## Task requirements
The output must consist only of the lines from the one with "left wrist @" through the end of the listing, restated exactly and free of pictures.

________

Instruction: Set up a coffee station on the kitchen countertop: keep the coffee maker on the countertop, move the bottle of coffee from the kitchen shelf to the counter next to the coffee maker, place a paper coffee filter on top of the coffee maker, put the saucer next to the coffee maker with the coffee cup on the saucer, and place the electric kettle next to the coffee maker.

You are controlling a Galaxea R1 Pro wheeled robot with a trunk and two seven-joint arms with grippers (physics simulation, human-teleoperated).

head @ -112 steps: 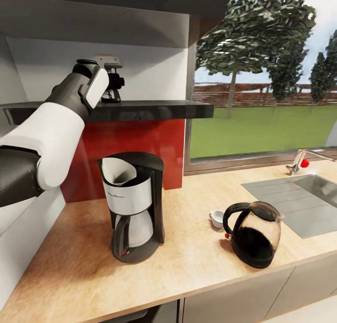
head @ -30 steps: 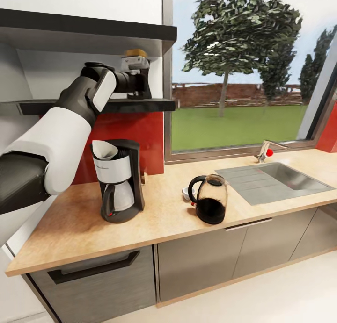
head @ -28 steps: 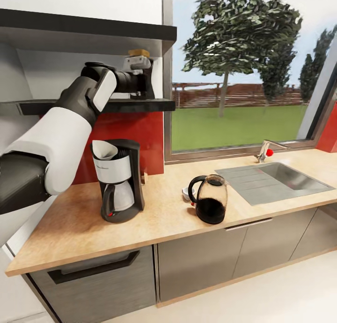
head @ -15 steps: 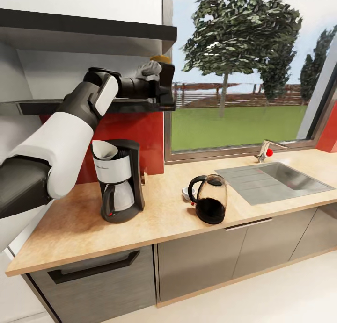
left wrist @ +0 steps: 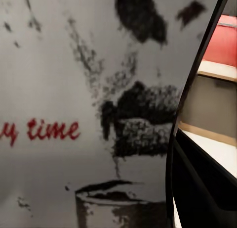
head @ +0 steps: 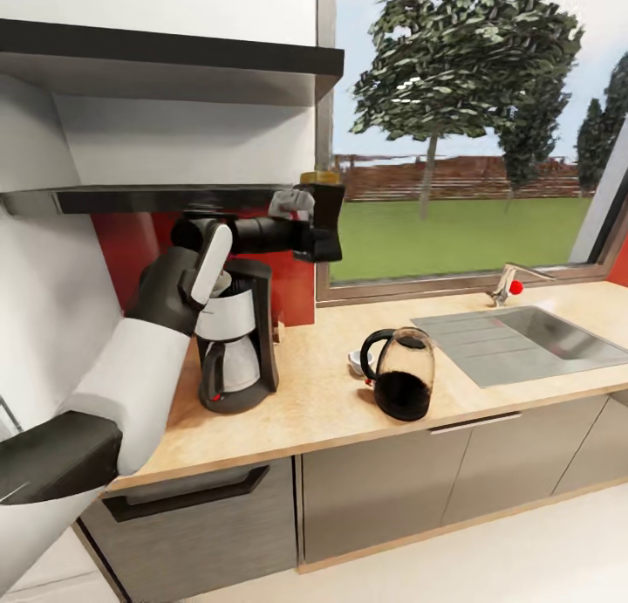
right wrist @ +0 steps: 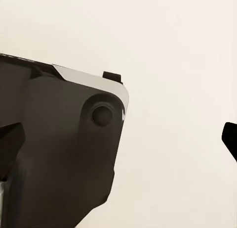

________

## Solution
left wrist @ +0 steps: 
head @ +0 steps: 
right wrist @ +0 steps: 

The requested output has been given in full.